Minneapolis City Council can't decide what to do about a police station. The city's school district is driving to a fiscal crisis. St. Paul's council experiments with universal basic income while it can't afford to clear snow from its streets.
If you need to regain some confidence in Twin Cities public officials, take a look at the Metropolitan Airports Commission. It is having no trouble making decisions nor affording them.
At the MAC's recent State of the Airport luncheon, leaders explained the Minneapolis-St. Paul International Airport will undergo about $6 billion of construction and expansion between now and 2040.
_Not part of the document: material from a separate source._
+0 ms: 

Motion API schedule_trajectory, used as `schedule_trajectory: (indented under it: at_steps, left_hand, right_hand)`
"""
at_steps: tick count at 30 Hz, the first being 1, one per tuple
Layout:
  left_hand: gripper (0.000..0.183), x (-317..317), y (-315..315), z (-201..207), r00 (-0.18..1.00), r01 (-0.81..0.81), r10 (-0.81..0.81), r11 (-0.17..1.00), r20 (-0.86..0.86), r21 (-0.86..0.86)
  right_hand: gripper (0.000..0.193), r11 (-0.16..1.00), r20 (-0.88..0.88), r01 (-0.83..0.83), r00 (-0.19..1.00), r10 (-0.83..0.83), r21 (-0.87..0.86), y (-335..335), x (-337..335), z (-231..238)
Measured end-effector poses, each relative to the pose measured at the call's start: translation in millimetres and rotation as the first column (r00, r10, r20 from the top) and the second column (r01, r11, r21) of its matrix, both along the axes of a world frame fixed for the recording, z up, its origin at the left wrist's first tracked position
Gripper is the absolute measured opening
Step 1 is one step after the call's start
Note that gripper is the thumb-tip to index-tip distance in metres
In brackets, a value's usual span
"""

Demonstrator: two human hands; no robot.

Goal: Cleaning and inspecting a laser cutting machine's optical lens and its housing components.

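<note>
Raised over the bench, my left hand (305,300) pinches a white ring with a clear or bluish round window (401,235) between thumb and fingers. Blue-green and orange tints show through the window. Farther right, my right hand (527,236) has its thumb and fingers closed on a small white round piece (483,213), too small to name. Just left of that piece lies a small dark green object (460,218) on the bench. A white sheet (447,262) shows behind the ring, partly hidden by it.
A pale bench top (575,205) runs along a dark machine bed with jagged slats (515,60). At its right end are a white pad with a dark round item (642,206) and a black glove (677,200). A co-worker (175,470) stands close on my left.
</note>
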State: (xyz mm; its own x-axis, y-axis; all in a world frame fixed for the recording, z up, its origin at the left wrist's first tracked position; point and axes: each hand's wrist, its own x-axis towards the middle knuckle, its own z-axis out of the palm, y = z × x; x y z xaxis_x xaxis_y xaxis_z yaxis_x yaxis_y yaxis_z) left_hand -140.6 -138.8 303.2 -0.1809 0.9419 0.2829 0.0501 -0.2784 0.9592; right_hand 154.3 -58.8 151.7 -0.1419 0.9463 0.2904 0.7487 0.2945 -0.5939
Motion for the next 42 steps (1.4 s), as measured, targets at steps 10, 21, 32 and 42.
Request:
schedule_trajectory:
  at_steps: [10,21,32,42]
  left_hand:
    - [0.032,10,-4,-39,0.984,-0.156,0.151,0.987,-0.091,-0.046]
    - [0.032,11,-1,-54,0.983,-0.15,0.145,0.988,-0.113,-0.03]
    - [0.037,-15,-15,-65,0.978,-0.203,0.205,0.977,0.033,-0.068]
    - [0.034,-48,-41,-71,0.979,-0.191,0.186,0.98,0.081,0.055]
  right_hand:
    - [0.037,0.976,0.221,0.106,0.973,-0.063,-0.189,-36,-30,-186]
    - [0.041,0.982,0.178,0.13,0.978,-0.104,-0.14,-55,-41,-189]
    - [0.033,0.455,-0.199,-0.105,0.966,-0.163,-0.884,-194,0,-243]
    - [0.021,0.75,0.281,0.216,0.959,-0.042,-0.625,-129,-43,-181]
The first $1 billion of it will be spent next year, in a frenzy of activity that will transform the Delta concourses in Terminal 1. That spending also covers an addition to Terminal 2, which means two new gates for Sun Country and the expansion of two others that the local airline uses.
"There will be a lot of construction work starting next year," Brian Ryks, chief executive of the MAC, told me after the luncheon.
Next year's capital spending at MSP is about the amount it took to build U.S. Bank Stadium from 2014 to 2016.
And unlike the stadium, no taxpayer money is involved. The airport commission was created by the Legislature 80 years ago but gets no funding from it.
"The idea of having your airport run by a public corporation basically combines the best of a public entity with the best of a private entity," said Rick King, in his second term as chairman of the MAC board of commissioners, in an interview last week.